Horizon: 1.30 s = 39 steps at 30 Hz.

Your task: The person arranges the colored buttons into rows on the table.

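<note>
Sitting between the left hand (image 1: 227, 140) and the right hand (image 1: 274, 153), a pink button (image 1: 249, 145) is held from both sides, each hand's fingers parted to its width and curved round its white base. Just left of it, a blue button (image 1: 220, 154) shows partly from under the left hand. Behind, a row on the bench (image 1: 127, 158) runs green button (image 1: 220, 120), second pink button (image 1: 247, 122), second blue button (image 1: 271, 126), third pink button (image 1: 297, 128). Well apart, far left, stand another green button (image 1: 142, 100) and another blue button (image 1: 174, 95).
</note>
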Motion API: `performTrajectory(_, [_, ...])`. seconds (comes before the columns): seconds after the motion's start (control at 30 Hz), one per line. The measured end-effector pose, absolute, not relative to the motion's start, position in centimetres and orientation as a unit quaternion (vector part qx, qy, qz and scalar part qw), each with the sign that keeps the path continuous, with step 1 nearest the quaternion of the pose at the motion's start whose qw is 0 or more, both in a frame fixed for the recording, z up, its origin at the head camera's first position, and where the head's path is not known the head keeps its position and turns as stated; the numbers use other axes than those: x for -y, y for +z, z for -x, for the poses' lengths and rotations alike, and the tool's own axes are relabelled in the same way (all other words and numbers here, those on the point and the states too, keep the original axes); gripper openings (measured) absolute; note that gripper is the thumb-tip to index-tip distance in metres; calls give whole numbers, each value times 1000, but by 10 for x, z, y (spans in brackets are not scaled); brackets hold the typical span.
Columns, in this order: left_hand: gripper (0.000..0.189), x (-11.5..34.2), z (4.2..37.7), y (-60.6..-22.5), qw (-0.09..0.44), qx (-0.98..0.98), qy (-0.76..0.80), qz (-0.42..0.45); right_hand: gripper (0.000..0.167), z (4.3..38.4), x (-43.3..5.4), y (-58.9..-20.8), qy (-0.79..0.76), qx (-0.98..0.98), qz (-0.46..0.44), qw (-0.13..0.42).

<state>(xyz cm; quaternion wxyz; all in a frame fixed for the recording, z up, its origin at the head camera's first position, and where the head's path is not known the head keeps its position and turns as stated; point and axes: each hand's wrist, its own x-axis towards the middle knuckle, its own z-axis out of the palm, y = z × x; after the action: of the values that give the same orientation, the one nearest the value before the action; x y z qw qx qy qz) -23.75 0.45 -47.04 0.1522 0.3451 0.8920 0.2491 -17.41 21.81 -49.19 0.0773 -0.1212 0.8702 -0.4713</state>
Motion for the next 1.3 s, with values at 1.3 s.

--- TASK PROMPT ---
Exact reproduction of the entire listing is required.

--- SOLUTION FOR THIS TASK ---
Horizon: 1.30 s = 39 steps at 30 Hz.

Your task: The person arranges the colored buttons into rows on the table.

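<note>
Sitting between the left hand (image 1: 227, 140) and the right hand (image 1: 274, 153), a pink button (image 1: 249, 145) is held from both sides, each hand's fingers parted to its width and curved round its white base. Just left of it, a blue button (image 1: 220, 154) shows partly from under the left hand. Behind, a row on the bench (image 1: 127, 158) runs green button (image 1: 220, 120), second pink button (image 1: 247, 122), second blue button (image 1: 271, 126), third pink button (image 1: 297, 128). Well apart, far left, stand another green button (image 1: 142, 100) and another blue button (image 1: 174, 95).
</note>
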Motion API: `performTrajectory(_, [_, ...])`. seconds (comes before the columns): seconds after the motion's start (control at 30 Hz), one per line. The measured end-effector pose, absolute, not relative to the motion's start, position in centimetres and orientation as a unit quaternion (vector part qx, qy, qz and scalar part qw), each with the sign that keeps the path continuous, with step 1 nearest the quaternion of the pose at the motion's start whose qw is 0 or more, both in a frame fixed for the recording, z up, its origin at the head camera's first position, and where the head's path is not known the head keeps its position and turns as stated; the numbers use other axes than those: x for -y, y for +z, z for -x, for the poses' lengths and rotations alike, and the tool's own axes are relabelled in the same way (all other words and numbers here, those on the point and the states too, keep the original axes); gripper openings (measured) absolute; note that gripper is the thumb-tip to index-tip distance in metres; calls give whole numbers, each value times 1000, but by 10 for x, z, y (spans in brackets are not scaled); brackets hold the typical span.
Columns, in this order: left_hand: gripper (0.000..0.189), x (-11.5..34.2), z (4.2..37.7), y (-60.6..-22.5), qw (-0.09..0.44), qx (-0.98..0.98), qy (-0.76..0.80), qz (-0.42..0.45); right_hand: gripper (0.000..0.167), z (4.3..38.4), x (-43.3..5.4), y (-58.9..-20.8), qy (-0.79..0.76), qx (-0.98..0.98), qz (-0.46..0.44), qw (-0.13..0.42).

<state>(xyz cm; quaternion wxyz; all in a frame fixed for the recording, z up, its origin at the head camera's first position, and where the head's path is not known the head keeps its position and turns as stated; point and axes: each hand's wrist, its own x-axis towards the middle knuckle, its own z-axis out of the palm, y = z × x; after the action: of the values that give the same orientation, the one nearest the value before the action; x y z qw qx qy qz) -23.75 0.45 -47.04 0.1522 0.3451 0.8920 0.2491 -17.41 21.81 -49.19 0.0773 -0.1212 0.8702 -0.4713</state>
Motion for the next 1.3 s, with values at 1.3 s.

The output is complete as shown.